Rollers & Compliance

The roller surface is what actually touches the game piece, so what you put on your rollers directly determines how reliably the intake grabs and controls game pieces. The right choice changes every season depending on the game piece material, weight, and shape.

Roller types

Roller type
Grip
Best for
Notes

Polycarbonate tube with grip tape

Medium to high

General purpose, most game pieces

A polycarb tube with grip tape (cat tongue tape, McMaster grip tape, or similar) wrapped around it. Cheap, easy to build, easy to replace the tape when it wears. Very common in FRC.

Compliant wheels (flex wheels)

High

Soft or deformable game pieces (inflated balls, foam)

Rubber wheels with a hex bore that flex around the game piece, increasing contact area. Stack them on a hex shaft to make a full-width roller. Available from AndyMark, WCP, TTB.

Compliant stars

High

Rigid or odd-shaped game pieces

Star-shaped soft rubber pieces on a hex shaft. The arms of the star flex around the game piece. Very effective for grabbing objects that aren't perfectly round or flat.

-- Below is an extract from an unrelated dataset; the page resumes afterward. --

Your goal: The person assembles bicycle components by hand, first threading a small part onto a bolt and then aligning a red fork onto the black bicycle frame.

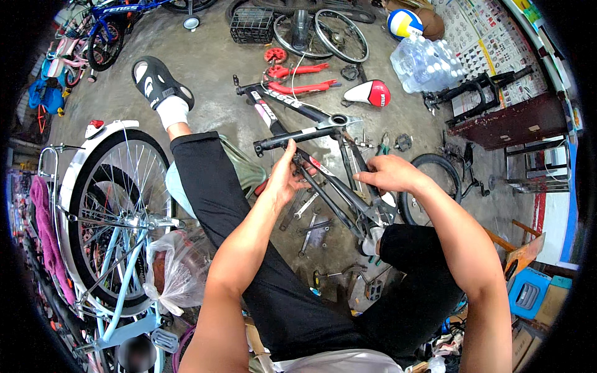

Polycord on a 3D printed hub

Medium

Light game pieces, indexing, conveying

Round elastic cord stretched between grooved hubs. Gaps between cords let debris fall through. Easy to make, easy to replace.

Choosing the right material

The decision comes down to what the game piece needs:

Use compliant materials. Flex wheels or surgical tubing work well because they deform slightly around the game piece, increasing the contact patch and improving grip.

The softness of the roller should roughly match the softness of the game piece. An inflated ball against a hard polycarb tube has a tiny contact patch (just a line). The same ball against a flex wheel has a wide contact patch because both surfaces deform into each other.

Building rollers

Cut a polycarbonate tube to the width of your intake. Press or glue 3D printed endcaps with bearings into each end of the tube (for dead axle) or with hex bores (for live axle). Wrap the outside with grip tape.

Tube sizing: Common ODs are 1.5" and 2". Thinner tubes are lighter and fit tighter spaces, thicker tubes have a larger contact surface.

Grip tape: Cat tongue tape is popular in FRC. McMaster also sells adhesive-backed grip tape in rolls. Wrap it around the tube with no gaps or overlap, and replace it when it wears smooth.

Onshape: Use Andrew Card's Configurable Rollers featurescript or model your own with the tube OD, endcap geometry, and bearing bore.

Roller speed

Spin the rollers faster than the game piece needs to travel. A surface speed of roughly 2x the desired game piece speed gives a margin for slippage and ensures positive control on first contact. The goal is "touch it, own it," meaning the game piece is captured the instant the intake contacts it, not after the robot aligns and nudges it in.

If the rollers are too slow, the game piece bounces off or gets pushed around instead of being grabbed. If they're absurdly fast, the game piece can skip or bounce out of control. Start at 2x and adjust from there during testing.

Durometer (hardness)

Durometer measures how hard or soft a material is on the Shore A scale. Lower numbers are softer, higher numbers are firmer. This matters when choosing between different flex wheel or compliant star options.

Durometer
Feel
Use case

30A to 40A

Very soft (like a rubber band)

Maximum grip on soft game pieces. Wears fast.

50A to 60A

Medium (like a pencil eraser)

Good balance of grip and durability. Common range for FRC intake rollers.

70A to 80A

Firm (like a shoe sole)

Lower grip but very durable. Better for rigid game pieces or high-wear applications.

If the game piece is soft, go softer on the roller. If the game piece is rigid, a firmer roller is fine because grip comes from surface friction rather than deformation.

Maintenance

Roller surfaces wear down during a competition event, especially grip tape and compliant materials. Grip decreases as the surface gets smoother and thinner. Check rollers between matches and swap them if they're visibly worn. Keep spare grip tape, flex wheels, polycord, or tubing in your pit box so you can replace rollers quickly.